Integration Guide#
Chronon essentially can operate in two modes - online and offline. In this doc we are going to talk about how to integrate Chronon online. Online we maintain real-time refreshed or daily refreshed “views”.
For example:
Number of views of an item in the last 30 days - from an item view stream.
Average review length of an item - from a review database table.

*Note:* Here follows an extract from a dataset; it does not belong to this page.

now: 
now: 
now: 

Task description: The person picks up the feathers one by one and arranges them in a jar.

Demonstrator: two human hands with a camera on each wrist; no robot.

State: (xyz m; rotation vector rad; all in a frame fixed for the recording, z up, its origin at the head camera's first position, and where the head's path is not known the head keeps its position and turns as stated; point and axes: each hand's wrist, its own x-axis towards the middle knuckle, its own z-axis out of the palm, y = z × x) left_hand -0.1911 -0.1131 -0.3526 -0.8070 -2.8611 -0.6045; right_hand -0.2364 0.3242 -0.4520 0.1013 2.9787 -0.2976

The computations are expressed in a python API with spark sql expressions.
Initial Setup#
Install chronon pip package - one time setup per user machine.
pip install chronon-ai
Pick where you want to host, or are already hosting the Chronon configs. Add this also to
PYTHONPATH
. We recommend adding Chronon configs into your Airflow repo - for ease of deployment.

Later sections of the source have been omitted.